■ WHAT IS BEING ASKED
The listing below is to be given again in full and word for word, without its images.

■ DATASET EXTRACT
BEGIN
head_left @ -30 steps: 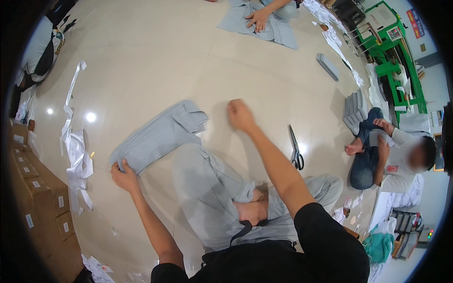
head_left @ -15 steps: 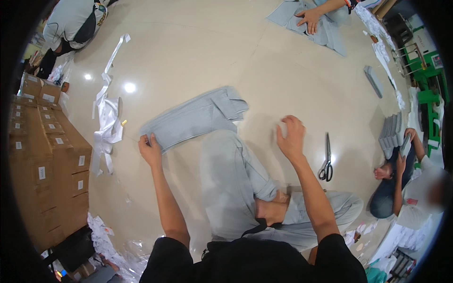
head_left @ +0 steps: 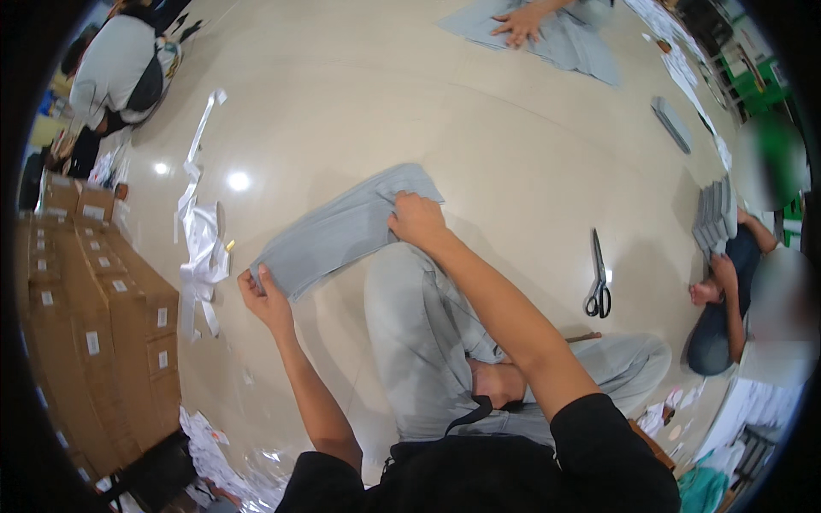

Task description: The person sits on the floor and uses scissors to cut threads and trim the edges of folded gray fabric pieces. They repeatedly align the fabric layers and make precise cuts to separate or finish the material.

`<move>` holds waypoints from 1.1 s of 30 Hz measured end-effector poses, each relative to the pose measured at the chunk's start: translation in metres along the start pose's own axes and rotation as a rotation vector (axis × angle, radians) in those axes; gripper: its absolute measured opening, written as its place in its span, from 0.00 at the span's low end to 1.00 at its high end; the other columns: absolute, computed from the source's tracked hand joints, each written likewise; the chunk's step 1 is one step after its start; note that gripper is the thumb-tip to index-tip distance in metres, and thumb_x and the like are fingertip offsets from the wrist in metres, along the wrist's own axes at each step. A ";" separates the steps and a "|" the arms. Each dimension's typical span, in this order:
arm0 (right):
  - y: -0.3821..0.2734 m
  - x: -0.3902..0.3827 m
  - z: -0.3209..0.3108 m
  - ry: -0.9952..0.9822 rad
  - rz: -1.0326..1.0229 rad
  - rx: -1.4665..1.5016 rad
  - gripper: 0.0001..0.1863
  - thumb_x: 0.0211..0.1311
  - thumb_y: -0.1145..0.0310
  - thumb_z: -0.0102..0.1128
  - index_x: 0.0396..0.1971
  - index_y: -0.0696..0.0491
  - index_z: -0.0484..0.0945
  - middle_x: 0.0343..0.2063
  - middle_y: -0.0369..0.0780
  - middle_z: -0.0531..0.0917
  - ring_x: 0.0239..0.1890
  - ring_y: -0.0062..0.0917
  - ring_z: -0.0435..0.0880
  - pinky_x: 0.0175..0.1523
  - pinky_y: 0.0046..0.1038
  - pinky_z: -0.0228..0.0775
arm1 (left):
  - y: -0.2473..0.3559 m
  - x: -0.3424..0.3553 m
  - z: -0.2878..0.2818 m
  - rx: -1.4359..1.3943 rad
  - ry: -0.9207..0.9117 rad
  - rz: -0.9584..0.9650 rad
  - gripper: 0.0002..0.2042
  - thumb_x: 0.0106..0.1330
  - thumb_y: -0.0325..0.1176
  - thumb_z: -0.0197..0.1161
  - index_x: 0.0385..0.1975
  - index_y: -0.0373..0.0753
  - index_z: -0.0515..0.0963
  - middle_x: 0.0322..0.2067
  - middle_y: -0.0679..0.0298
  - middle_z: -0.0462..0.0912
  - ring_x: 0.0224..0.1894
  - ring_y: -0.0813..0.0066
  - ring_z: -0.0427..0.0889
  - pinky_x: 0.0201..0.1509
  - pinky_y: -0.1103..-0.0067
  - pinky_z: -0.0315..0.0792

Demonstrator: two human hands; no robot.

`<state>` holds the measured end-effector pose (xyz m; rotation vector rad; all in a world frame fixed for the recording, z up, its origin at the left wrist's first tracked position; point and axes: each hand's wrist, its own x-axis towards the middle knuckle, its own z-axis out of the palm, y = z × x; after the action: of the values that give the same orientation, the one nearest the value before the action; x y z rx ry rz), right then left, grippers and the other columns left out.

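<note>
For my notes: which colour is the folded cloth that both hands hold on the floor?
Plain light grey; the folded cloth shows best in the head view.

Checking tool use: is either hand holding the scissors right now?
No: the scissors lie on the floor apart from both hands, while the left hand and right hand grip the grey folded garment.

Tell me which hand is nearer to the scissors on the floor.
Right. The right hand rests on the far end of the folded grey cloth, nearer the scissors. The left hand holds the cloth's other end, farther away.
</note>
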<state>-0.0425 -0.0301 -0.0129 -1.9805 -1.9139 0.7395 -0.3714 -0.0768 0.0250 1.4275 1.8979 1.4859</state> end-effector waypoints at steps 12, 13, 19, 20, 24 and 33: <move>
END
■ SOLUTION TO THE EXERCISE
head_left @ -30 steps: 
head_left @ -15 steps: 
head_left @ +0 steps: 

Task description: The person sits on the floor and uses scissors to cut threads and trim the edges of folded gray fabric pieces. They repeatedly align the fabric layers and make precise cuts to separate or finish the material.

`<move>` holds waypoints from 1.1 s of 30 Hz measured end-effector poses, each relative to the pose measured at the chunk's start: translation in metres along the start pose's own axes and rotation as a rotation vector (axis × angle, radians) in those axes; gripper: its absolute measured opening, written as its place in its span, from 0.00 at the span's low end to 1.00 at its high end; the other columns: absolute, computed from the source's tracked hand joints, each written likewise; the chunk's step 1 is one step after its start; note that gripper is the thumb-tip to index-tip distance in metres, and thumb_x and the like are fingertip offsets from the wrist in metres, along the wrist's own axes at each step. A ";" separates the steps and a "|" the arms. Each dimension's typical span, in this order:
arm0 (right):
  - y: -0.3821..0.2734 m
  - x: -0.3902..0.3827 m
  - z: -0.3209..0.3108 m
  - ry: -0.9952..0.9822 rad
  - rz: -1.0326..1.0229 rad
  - rx: -1.4665..1.5016 rad
  - gripper: 0.0001..0.1863
  - thumb_x: 0.0211..0.1311
  - thumb_y: -0.1145..0.0310
  - thumb_z: -0.0102..0.1128
  - index_x: 0.0396..0.1971
  - index_y: -0.0696..0.0491
  - index_z: -0.0484..0.0945
  - middle_x: 0.0343..0.2063
  - middle_y: -0.0369..0.0780
  - middle_z: -0.0531..0.0917
  - ring_x: 0.0239..0.1890
  - ring_y: -0.0062..0.0917
  - ring_z: -0.0435..0.0880
  - pinky_x: 0.0175..0.1523
  - pinky_y: 0.0046..0.1038
  - pinky_z: -0.0228..0.0775
arm1 (left):
  - y: -0.2473..0.3559 m
  - x: -0.3424..0.3553 m
  - z: -0.2878..0.2818 m
  - rx: -1.4359..1.3943 rad
  - ry: -0.9207..0.9117 rad
  - rz: -0.9584..0.9650 rad
  - gripper: 0.0002..0.2042
  - thumb_x: 0.0106..0.1330
  - thumb_y: -0.0325..0.1176
  - thumb_z: -0.0197..0.1161
  - index_x: 0.0385..0.1975
  - index_y: -0.0373..0.0753
  - index_z: -0.0515..0.0963
  - middle_x: 0.0322..0.2067
  - middle_y: -0.0679..0.0298
  - middle_z: -0.0462..0.0912
  - ring_x: 0.0224..0.1894
  - ring_y: -0.0813..0.0066
  - ring_z: -0.0427..0.0889
  - pinky_x: 0.0201..0.1509
  - pinky_y: -0.1103..-0.0067
  - pinky_z: -0.0315..0.0792

Demonstrator: two human hands; no robot.

`<state>` holds the measured end-effector pose (xyz m; rotation vector rad; all in a world frame fixed for the recording, z up, its origin at the left wrist's first tracked position; point and axes: each hand's wrist, its own x-axis towards the middle knuckle, its own z-axis out of the palm, y = z × x; after the action: of the values that give the same orientation, the one nearest the value before the action; x y z rx ry rz), right then left, grippers and the other columns left out.

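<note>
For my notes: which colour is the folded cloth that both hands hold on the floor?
Plain light grey; the folded cloth shows best in the head view.

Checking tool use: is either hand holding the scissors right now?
No: the scissors lie on the floor apart from both hands, while the left hand and right hand grip the grey folded garment.

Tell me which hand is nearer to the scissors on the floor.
Right. The right hand rests on the far end of the folded grey cloth, nearer the scissors. The left hand holds the cloth's other end, farther away.
</note>
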<state>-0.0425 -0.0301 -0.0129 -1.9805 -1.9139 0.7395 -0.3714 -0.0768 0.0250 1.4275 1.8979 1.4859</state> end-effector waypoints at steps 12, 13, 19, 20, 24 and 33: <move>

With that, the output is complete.